Norman Nawrocki
An anarchist operetta set in Taiwan
Peter & Emma’s Bookcafe
a review of
Peter & Emma’s Bookcafe (operetta) by Lenny Kwok, 2021
During the worldwide youth revolt in 1968, Lenny Kwok was a 13-year old Hong Kong high school student handing out radical pamphlets with his friends. He got busted, but it didn’t stop him from continuing to agitate for anarchism.
Flash forward 53 years, and Lenny is still at it. He has spent a life-time as a Hong Kong anarchist/artist/musician/singer/author, but now lives in Taiwan following repression from the Chinese government.
He recently wrote and performed in Peter & Emma’s Bookcafe, a brilliant, entertaining and ground-breaking Chinese anarchist operetta inspired by the lives of Peter Kropotkin and Emma Goldman. The project was born as a creative anarchist response to the current pandemic.

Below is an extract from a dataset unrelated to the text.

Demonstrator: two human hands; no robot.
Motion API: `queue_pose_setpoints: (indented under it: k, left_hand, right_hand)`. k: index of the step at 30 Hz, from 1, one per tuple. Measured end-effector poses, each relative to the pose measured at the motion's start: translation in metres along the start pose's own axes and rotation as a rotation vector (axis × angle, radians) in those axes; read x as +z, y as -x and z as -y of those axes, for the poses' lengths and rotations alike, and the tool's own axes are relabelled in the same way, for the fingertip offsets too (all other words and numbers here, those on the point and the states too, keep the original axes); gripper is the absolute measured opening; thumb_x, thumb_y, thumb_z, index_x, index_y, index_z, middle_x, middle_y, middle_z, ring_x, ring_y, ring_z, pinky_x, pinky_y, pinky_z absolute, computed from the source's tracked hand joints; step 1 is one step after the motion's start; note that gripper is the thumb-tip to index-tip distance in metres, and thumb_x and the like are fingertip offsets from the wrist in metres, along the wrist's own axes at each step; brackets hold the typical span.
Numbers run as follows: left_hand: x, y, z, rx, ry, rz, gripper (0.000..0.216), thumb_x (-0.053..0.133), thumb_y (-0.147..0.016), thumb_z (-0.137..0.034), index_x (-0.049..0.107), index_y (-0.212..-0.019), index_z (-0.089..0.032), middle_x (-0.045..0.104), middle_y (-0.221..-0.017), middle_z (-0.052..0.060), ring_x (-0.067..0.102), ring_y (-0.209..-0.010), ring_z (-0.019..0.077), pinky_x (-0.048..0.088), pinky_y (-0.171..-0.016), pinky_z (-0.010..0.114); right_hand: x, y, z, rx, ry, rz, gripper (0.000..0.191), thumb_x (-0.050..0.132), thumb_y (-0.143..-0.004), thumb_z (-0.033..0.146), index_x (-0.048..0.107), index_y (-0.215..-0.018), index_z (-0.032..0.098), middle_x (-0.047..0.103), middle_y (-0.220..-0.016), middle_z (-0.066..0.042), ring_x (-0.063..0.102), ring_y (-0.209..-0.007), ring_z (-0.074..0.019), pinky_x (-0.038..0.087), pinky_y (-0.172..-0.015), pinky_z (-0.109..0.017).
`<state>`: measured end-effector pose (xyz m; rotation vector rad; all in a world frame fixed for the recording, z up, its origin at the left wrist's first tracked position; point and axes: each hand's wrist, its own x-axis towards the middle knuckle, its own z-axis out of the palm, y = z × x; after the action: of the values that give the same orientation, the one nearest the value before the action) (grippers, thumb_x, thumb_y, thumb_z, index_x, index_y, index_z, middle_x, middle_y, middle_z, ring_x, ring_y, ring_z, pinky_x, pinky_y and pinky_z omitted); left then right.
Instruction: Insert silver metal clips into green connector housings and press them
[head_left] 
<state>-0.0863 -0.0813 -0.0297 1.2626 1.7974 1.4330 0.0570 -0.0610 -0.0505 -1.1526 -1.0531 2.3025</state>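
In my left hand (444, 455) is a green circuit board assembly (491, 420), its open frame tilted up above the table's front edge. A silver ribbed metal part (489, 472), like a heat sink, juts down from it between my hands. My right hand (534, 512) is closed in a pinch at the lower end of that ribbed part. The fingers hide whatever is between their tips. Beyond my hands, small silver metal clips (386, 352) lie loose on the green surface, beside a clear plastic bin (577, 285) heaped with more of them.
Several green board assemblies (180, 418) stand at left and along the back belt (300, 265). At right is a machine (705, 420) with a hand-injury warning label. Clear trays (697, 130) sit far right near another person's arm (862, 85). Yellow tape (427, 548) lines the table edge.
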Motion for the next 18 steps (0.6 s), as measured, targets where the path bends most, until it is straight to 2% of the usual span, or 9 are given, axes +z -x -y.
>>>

In 2019, Lenny was visiting Taiwan to present a political performance and art exhibit, 9 Songs: a sonic documentary for social struggle. Hong Kong was going through major social upheavals at that moment. Then, COVID hit. In a humanitarian gesture, Taiwan extended the stay of all foreigners, including Lenny. But the extension did not automatically grant permission to work on the island. Lenny needed to find a sponsor who could help him obtain that permission. Thankfully, a local theatre company, Against-again Theatre Troupe, commissioned him to create something for them.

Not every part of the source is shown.